Abstract:Corneal Confocal Microscopy (CCM) is a sensitive tool for assessing small-fiber damage in Diabetic Peripheral Neuropathy (DPN), yet the development of robust, automated deep learning-based diagnostic models is limited by scarce labelled data and fine-grained variability in corneal nerve morphology. Although Artificial Intelligence (AI)-driven foundation generative models excel at natural image synthesis, they often struggle in medical imaging due to limited domain-specific training, compromising the anatomical fidelity required for clinical analysis. To overcome these limitations, we propose a Weight-Decomposed Low-Rank Adaptation (WDLoRA)-based multimodal generative framework for clinically guided CCM image synthesis. WDLoRA is a parameter-efficient fine-tuning (PEFT) mechanism that decouples magnitude and directional weight updates, enabling foundation generative models to independently learn the orientation (nerve topology) and intensity (stromal contrast) required for medical realism. By jointly conditioning on nerve segmentation masks and disease-specific clinical prompts, the model synthesises anatomically coherent images across the DPN spectrum (Control, T1NoDPN, T1DPN).

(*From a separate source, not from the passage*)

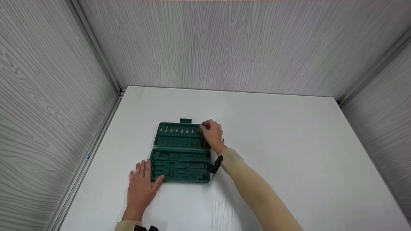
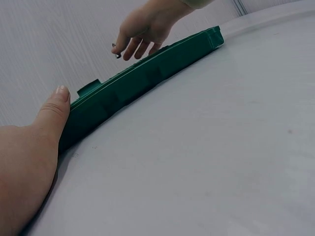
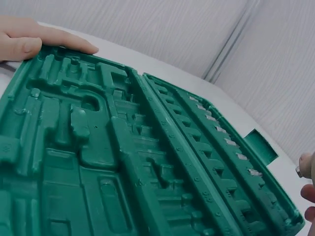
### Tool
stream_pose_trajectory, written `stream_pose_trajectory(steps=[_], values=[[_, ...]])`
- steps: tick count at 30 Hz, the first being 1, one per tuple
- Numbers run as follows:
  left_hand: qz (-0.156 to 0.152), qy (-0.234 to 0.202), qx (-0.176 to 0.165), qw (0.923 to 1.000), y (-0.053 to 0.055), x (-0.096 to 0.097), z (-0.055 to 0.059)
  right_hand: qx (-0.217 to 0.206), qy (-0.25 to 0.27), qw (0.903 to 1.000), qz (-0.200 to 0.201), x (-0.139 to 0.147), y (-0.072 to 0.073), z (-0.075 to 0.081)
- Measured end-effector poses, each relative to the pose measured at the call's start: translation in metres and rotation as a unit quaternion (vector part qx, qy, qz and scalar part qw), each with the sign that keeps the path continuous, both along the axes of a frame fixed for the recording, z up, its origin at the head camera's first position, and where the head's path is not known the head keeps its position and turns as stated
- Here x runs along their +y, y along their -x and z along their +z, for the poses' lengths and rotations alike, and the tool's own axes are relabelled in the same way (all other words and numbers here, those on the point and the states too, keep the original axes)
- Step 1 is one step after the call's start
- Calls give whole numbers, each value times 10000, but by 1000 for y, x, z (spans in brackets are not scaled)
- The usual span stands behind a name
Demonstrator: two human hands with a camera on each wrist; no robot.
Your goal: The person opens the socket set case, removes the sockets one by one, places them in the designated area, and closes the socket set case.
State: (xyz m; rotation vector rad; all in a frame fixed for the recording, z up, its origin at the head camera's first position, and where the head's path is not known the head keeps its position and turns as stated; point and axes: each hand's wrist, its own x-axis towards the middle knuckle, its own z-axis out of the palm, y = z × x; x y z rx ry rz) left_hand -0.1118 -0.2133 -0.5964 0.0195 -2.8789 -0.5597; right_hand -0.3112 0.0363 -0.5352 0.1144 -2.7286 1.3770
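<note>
A green plastic bit case [image 1: 179, 147] lies unfolded on the white table. Several small silver bits [image 3: 220, 130] stand in a row in its far half, while the near half shows bare moulded recesses [image 3: 88, 128]. My left hand [image 1: 140, 189] rests at the case's near left corner, its fingers straight along the left side and the thumb on the near edge. Above the far right corner, my right hand [image 1: 213, 134] pinches a small metal bit [image 2: 116, 51] between thumb and fingertips. In the right wrist view, only the tip of that bit [image 3: 298, 170] shows.
The case's latch flap [image 1: 185, 121] sticks out from its far edge. Grey wood-grain panels [image 1: 205, 45] stand behind and on both sides of the white table [image 1: 282, 144]. Beside the right wrist is a small dark thing [image 1: 223, 140], mostly hidden.
</note>
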Motion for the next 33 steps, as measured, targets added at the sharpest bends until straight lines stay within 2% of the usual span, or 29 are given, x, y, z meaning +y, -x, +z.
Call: stream_pose_trajectory(steps=[8, 15, 25, 33], values=[[-20, 7, 92, 10000, 1, 0, 1, 29, 307, 9995, 66, 20, -7, 5], [-26, -8, 68, 10000, -1, 0, 0, -328, 530, 9981, 35, 40, -11, 0], [-21, -28, 51, 10000, -1, -1, 1, -485, 600, 9969, -160, 71, -17, -8], [-20, -42, 81, 10000, 0, 0, -2, -86, 158, 9998, -43, 97, -26, -17]])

A comprehensive three-pillar evaluation demonstrates that the proposed framework achieves state-of-the-art visual fidelity (Fréchet Inception Distance (FID): 5.18) and structural integrity (Structural Similarity Index Measure (SSIM): 0.630), significantly outperforming GAN and standard diffusion baselines. Crucially, the synthetic images preserve gold-standard clinical biomarkers and are statistically equivalent to real patient data. When used to train automated diagnostic models, the synthetic dataset improves downstream diagnostic accuracy by 2.1% and segmentation performance by 2.2%, validating the framework's potential to alleviate data bottlenecks in medical AI.